EXERCISE INSTRUCTIONS: Two lines mark the range in the entries below: the one holding "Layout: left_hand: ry" and the one holding "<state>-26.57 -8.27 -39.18". Set down those two and all lines between them, exactly.

DATA FOR THIS EXERCISE:
_ _ _

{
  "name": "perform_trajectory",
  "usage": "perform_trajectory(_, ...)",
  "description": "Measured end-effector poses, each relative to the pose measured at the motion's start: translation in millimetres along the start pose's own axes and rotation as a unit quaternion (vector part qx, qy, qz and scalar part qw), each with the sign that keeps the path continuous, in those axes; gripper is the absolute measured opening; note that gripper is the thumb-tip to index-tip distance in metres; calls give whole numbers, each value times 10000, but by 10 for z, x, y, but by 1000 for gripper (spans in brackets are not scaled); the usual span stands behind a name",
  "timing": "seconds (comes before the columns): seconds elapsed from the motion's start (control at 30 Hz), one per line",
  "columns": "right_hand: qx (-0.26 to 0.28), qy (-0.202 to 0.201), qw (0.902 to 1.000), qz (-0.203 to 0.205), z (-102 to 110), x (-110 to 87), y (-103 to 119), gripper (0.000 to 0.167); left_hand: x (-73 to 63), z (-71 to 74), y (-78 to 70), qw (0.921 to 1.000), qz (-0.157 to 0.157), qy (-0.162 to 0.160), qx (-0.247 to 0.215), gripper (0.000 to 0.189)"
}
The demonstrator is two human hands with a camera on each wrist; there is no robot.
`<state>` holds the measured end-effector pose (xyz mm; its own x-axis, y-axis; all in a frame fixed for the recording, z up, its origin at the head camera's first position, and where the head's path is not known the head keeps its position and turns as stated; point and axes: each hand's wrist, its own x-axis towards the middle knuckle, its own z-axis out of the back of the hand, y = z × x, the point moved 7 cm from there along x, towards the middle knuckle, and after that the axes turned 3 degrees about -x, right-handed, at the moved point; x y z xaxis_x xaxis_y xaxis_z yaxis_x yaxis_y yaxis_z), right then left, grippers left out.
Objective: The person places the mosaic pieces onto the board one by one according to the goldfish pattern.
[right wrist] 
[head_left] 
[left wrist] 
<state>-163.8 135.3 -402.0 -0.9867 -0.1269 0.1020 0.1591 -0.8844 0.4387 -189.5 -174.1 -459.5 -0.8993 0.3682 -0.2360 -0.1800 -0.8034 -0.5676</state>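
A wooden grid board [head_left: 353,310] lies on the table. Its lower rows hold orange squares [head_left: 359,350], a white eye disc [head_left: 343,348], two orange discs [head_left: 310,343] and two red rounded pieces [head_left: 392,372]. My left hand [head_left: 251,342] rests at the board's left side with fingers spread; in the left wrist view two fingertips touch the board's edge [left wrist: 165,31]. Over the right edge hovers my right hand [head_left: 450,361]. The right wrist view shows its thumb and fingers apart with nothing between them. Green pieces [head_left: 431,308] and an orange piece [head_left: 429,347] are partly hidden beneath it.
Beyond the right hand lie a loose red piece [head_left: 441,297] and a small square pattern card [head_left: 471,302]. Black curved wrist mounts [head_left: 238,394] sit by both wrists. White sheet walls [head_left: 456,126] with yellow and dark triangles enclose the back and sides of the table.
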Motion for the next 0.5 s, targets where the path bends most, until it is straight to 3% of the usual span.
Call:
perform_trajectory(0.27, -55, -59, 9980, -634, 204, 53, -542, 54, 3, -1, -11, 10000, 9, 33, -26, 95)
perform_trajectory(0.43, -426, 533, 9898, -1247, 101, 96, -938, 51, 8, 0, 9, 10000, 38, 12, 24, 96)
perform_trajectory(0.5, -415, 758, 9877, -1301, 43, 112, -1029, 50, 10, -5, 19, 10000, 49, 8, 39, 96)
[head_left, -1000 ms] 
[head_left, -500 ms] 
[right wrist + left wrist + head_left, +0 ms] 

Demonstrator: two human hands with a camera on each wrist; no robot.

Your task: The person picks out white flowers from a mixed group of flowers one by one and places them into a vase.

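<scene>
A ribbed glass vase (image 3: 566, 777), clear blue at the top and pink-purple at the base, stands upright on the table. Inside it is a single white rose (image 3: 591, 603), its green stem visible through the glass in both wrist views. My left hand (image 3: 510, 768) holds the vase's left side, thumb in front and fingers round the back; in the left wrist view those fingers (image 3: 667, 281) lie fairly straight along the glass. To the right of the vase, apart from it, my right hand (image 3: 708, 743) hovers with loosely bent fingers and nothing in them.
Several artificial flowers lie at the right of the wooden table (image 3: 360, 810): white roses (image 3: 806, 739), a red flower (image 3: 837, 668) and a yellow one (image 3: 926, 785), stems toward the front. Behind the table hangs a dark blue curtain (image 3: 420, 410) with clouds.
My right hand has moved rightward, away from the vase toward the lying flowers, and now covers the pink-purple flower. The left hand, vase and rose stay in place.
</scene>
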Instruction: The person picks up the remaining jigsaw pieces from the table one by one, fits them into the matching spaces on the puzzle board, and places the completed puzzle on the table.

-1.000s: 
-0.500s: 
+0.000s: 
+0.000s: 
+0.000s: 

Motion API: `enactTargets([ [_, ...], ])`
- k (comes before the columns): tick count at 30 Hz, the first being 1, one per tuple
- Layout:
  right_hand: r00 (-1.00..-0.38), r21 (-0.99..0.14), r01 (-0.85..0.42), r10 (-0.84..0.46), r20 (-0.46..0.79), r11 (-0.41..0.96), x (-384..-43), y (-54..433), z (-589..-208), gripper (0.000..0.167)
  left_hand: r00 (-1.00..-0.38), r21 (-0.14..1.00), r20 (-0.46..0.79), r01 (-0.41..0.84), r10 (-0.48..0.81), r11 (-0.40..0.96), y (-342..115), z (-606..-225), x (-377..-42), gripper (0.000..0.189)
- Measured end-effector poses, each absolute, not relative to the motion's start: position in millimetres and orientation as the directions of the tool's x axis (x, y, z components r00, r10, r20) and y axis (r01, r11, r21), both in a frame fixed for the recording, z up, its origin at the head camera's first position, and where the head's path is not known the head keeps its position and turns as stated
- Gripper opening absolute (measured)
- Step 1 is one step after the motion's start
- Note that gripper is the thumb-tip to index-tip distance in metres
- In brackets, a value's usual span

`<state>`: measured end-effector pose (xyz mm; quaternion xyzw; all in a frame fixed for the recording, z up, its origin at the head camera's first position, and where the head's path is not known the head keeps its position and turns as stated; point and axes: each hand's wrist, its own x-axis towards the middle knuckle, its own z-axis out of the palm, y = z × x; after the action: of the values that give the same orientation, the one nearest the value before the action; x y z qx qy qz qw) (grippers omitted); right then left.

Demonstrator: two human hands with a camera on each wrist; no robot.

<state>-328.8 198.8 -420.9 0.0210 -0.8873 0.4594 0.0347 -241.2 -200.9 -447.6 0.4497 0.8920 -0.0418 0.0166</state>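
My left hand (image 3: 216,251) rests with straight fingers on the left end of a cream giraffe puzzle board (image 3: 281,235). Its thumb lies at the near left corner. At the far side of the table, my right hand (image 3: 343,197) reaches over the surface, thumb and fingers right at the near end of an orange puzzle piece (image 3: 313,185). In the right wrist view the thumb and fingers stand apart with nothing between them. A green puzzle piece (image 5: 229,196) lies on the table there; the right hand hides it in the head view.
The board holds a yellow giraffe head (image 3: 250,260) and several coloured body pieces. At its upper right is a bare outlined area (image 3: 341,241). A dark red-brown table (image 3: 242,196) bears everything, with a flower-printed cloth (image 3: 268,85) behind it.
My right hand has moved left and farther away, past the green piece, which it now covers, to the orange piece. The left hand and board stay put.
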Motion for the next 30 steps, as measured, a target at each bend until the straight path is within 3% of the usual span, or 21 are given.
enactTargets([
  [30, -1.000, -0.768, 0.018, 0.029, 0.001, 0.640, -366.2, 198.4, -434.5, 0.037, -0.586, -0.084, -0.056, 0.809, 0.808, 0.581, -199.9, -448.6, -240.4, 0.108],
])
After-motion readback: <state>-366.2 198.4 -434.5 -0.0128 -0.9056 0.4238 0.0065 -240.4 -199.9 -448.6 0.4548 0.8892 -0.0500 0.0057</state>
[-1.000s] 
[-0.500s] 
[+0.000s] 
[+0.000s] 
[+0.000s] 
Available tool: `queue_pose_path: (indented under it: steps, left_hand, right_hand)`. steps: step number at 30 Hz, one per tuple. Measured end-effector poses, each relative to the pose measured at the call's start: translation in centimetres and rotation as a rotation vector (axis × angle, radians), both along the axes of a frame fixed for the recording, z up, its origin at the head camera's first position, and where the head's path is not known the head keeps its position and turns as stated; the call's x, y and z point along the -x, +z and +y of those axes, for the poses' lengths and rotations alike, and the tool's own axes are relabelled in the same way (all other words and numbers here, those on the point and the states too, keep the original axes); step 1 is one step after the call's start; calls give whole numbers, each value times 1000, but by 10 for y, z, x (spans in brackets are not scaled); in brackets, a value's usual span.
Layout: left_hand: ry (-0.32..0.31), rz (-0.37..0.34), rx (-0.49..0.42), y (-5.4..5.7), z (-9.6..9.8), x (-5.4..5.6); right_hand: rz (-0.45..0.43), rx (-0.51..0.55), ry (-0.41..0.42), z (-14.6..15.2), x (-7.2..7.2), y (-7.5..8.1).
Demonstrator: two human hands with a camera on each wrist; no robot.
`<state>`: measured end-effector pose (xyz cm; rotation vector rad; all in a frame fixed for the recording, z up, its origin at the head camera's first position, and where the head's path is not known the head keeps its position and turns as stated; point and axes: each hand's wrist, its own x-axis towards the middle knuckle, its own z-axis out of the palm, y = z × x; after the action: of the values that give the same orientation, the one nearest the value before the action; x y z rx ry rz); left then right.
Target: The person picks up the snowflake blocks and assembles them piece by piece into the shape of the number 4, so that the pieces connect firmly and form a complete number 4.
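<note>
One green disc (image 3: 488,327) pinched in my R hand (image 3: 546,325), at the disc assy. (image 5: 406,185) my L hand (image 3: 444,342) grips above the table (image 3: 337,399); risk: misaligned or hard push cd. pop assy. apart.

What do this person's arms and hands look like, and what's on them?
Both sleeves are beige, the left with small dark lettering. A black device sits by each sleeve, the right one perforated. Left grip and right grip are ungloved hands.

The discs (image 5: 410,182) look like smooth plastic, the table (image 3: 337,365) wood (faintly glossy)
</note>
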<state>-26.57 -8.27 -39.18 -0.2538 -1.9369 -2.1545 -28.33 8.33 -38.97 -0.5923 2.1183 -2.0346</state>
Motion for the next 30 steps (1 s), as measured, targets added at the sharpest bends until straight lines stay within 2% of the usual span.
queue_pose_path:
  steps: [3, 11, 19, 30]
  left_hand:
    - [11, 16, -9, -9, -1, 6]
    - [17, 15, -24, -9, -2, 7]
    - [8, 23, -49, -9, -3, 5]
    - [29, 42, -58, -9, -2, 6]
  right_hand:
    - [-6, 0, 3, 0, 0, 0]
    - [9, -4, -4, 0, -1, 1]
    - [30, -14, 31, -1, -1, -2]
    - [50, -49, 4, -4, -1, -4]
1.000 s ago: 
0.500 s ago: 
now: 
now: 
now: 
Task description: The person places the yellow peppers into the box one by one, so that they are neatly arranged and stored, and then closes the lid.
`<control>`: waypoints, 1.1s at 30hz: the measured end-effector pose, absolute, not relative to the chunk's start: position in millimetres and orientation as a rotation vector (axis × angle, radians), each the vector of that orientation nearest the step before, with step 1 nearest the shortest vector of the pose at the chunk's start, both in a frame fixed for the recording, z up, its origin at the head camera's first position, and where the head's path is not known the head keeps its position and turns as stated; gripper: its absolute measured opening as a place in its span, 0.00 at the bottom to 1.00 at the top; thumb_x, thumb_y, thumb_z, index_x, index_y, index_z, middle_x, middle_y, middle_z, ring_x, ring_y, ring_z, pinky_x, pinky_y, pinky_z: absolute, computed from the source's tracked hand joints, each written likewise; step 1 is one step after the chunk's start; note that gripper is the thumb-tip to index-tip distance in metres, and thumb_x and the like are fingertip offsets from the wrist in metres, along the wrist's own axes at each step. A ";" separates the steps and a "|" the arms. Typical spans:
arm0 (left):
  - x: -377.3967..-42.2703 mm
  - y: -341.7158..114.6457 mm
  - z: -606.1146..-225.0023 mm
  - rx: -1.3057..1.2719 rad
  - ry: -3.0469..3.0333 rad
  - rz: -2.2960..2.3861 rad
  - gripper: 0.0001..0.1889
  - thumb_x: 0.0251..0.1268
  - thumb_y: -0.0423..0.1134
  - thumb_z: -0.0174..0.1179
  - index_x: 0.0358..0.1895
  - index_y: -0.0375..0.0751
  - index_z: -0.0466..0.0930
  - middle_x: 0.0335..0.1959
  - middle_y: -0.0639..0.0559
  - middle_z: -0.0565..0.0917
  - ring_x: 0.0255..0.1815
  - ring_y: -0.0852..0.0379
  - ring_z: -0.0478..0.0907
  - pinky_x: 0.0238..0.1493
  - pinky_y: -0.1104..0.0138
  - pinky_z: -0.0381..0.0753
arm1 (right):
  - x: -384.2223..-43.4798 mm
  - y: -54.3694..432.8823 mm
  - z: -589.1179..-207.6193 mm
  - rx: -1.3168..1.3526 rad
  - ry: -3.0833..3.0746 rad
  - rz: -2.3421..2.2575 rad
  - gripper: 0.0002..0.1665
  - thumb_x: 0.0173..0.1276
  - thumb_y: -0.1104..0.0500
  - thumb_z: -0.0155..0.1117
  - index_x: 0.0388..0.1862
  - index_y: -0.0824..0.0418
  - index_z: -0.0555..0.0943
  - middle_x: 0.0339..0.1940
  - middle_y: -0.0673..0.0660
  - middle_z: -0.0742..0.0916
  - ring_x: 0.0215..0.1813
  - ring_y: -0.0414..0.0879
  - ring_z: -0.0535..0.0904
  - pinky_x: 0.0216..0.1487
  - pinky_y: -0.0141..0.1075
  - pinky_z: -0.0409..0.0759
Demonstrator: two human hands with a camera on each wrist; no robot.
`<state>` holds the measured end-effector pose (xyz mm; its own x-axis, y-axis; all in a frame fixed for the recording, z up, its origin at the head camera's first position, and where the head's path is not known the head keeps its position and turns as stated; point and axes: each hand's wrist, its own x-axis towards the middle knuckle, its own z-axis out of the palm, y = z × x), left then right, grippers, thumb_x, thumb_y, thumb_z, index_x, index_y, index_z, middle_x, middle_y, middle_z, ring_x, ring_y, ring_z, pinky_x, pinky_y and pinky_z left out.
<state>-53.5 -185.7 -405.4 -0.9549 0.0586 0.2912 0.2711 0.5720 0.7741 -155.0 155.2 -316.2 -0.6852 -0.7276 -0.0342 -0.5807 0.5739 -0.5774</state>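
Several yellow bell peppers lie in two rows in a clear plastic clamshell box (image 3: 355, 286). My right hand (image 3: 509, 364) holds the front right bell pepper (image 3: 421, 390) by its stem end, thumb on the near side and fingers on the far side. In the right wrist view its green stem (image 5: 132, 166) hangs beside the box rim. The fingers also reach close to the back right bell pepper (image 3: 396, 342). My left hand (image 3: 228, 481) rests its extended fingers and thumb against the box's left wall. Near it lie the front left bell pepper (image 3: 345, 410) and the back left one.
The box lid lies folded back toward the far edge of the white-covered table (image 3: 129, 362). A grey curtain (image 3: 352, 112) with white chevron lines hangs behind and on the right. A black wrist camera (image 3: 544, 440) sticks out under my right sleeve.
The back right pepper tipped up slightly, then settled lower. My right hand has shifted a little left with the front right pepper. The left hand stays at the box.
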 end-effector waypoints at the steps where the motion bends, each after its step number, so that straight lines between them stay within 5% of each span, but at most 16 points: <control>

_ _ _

RESPONSE TO THIS EXERCISE:
Layout: left_hand: ry (-0.32..0.31), rz (-0.37..0.34), rx (-0.49..0.42), y (-5.4..5.7), z (-9.6..9.8), x (-5.4..5.6); right_hand: rz (-0.45..0.43), rx (-0.51..0.55), ry (-0.41..0.42), z (-14.6..15.2), x (-7.2..7.2), y (-7.5..8.1).
Demonstrator: two human hands with a camera on each wrist; no robot.
`<state>`: measured end-effector pose (xyz cm; rotation vector rad; all in a frame fixed for the recording, z up, its origin at the head camera's first position, and where the head's path is not known the head keeps its position and turns as stated; point and axes: each hand's wrist, its own x-axis towards the middle knuckle, its own z-axis out of the palm, y = z × x; after the action: of the values that give the same orientation, the one nearest the value before the action; x y z rx ry rz); left then right.
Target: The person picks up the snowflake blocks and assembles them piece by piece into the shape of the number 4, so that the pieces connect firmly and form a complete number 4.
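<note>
One green disc (image 3: 488,327) pinched in my R hand (image 3: 546,325), at the disc assy. (image 5: 406,185) my L hand (image 3: 444,342) grips above the table (image 3: 337,399); risk: misaligned or hard push cd. pop assy. apart.

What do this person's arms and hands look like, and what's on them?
Both sleeves are beige, the left with small dark lettering. A black device sits by each sleeve, the right one perforated. Left grip and right grip are ungloved hands.

The discs (image 5: 410,182) look like smooth plastic, the table (image 3: 337,365) wood (faintly glossy)
</note>
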<state>-26.57 -8.27 -39.18 -0.2538 -1.9369 -2.1545 -28.33 8.33 -38.97 -0.5923 2.1183 -2.0346</state>

There is nothing else to add to the answer.